How loud is it living near a military base?

Living near a military base can be challenging, especially when it comes to noise pollution. And the increasing intensity of military aircraft noise, particularly with the transition to more powerful military aircraft, has made the situation worse.

In this article, we explore the impact of military base noise on nearby communities and what steps are being taken to address this issue, including the need for further research.

Military base placement and operations

The US Department of Defense manages more than 4,000 military bases, the majority of which were established before the 1950s. The placement of military bases has always been strategic, with the aim of minimizing the impact on nearby civilian populations. However, as cities have grown and expanded, military bases have found themselves in closer proximity to residential areas. Consequently, an increasing number of people are residing in an environment that exposes them to detrimental auditory effects.

Map of military bases in the US. Interactive map here

Military bases have various functions, including accommodating military personnel, managing equipment, and conducting training and testing activities. The on-base operations encompass a range of activities such as:

  • Bombing exercises
  • Live-fire exercises
  • Large transportation convoys
  • Advanced fighter jet deployments

These activities generate a range of noises, from rotating helicopter blades to thunderous F-35 supersonic jets and power-projecting bombing campaigns.

The military has recently consolidated strategic bases, known as joint bases, which host military training exercises in ever-increasing duration, frequency, and intensity, expanding the scope and magnitude of loud bombs, and screaming jets. Recent technologies such as hypersonic jets, electromagnetic jamming jets, and artillery like the High Mobility Artillery Rocket System (HIMARS) have caused apprehension among residents living nearby.

Impact of military noise on nearby communities

The impact of this noise on nearby communities can be significant. Studies have found that the new F-35 hypersonic jet, with a decibel rating of over 150, is roughly 25 decibels louder than the outdated F-16. This is about 6 times as loud and could be heard as far as 100 miles away from the jet’s flight path, depending on environmental conditions.

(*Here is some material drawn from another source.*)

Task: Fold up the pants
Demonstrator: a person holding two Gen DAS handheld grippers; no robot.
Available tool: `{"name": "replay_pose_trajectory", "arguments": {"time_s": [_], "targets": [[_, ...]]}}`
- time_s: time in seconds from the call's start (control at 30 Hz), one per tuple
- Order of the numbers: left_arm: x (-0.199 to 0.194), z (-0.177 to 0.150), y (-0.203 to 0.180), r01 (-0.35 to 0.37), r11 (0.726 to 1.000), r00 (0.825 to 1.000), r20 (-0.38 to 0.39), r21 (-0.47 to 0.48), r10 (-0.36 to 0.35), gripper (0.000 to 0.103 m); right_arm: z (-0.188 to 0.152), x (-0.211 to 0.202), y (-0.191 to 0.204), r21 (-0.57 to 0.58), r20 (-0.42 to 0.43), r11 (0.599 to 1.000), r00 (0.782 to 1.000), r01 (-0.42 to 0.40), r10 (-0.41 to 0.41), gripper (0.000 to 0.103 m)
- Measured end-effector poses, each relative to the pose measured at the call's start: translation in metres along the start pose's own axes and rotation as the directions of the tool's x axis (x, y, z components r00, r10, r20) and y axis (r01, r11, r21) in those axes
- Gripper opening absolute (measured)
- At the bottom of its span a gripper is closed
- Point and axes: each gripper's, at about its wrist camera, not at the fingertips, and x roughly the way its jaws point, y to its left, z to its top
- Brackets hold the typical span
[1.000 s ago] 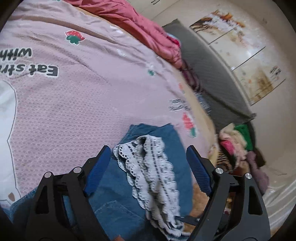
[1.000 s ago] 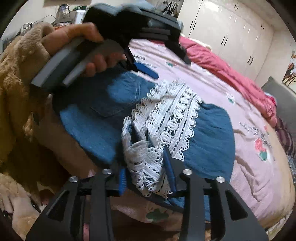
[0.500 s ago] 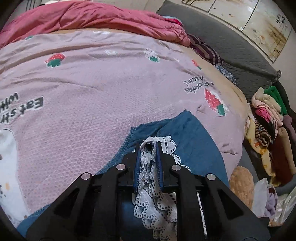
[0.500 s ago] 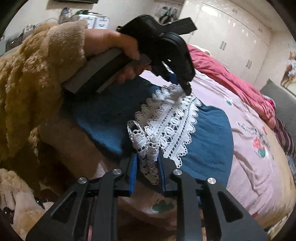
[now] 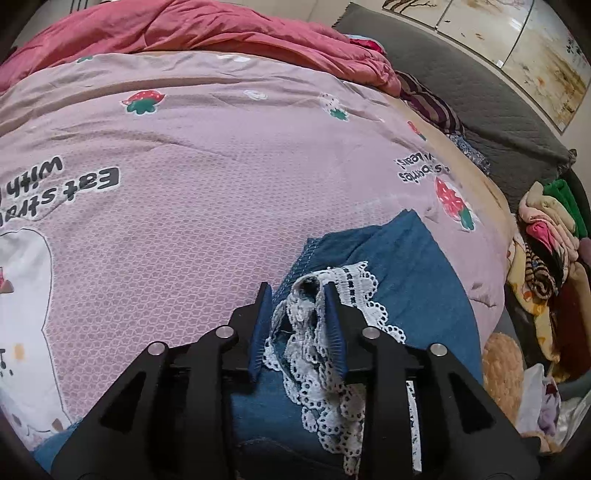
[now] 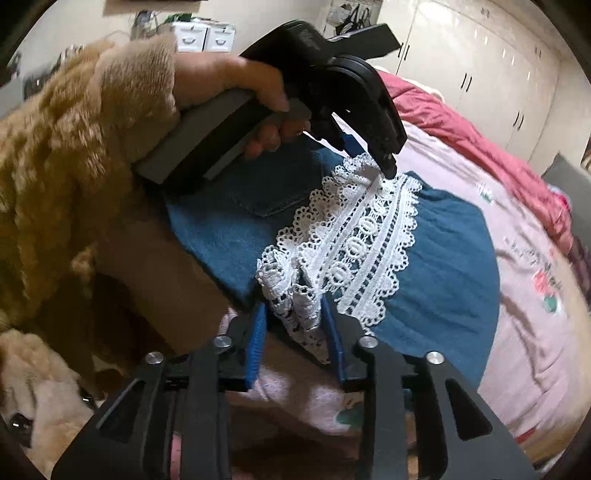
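Blue denim pants (image 5: 417,280) (image 6: 443,258) with a white lace trim (image 5: 354,284) (image 6: 369,236) lie folded on a pink strawberry bedspread (image 5: 184,221). My left gripper (image 5: 297,299) has a bunched end of the lace between its blue pads. Its jaws are opening and a gap shows beside the left pad. In the right wrist view the left gripper (image 6: 369,158) points down at the far end of the lace. My right gripper (image 6: 293,314) straddles the near bunch of lace at the pants' edge. Its jaws are opening too, and the lace sits loose between them.
A red quilt (image 5: 184,26) (image 6: 461,129) lies crumpled along the far side of the bed. A pile of clothes (image 5: 546,229) sits past the right edge, beside a grey cushion (image 5: 480,92). A hand (image 6: 258,85) in a fluffy tan sleeve (image 6: 74,147) holds the left gripper.
Both grippers closed on the lace from wide apart, then spread a little again. The left gripper swung round and tipped down, so more of the bed shows.
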Motion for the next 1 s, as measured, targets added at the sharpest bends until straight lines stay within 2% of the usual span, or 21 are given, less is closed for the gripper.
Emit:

F-35 hypersonic jet taking off

The arrival of the F-35s to a densely populated area of Vermont put 2,640 dwellings into a noise restriction zone that resulted in thousands of residents now living in conditions that exceed those compatible with residential use. A sonic boom created by a F-35 jet flying at an altitude of 70,000 feet has a decibel rating of 110, covers a 90-mile-wide swath, and is loud enough to shake homes and rattle windows.

The introduction of more advanced military aircraft, like the Growlers – electromagnetic jamming jets, has brought similar concerns and discomfort to areas around military airfields. At Joint Base Lewis-McChord in Tacoma, WA, the sound levels produced by these aircraft frequently surpass 110 decibels, which is nearly four times louder than the noise from a jackhammer heard from five feet away. As a result, thousands of residents in the vicinity are now living in conditions deemed unsuitable for residential use by the FAA.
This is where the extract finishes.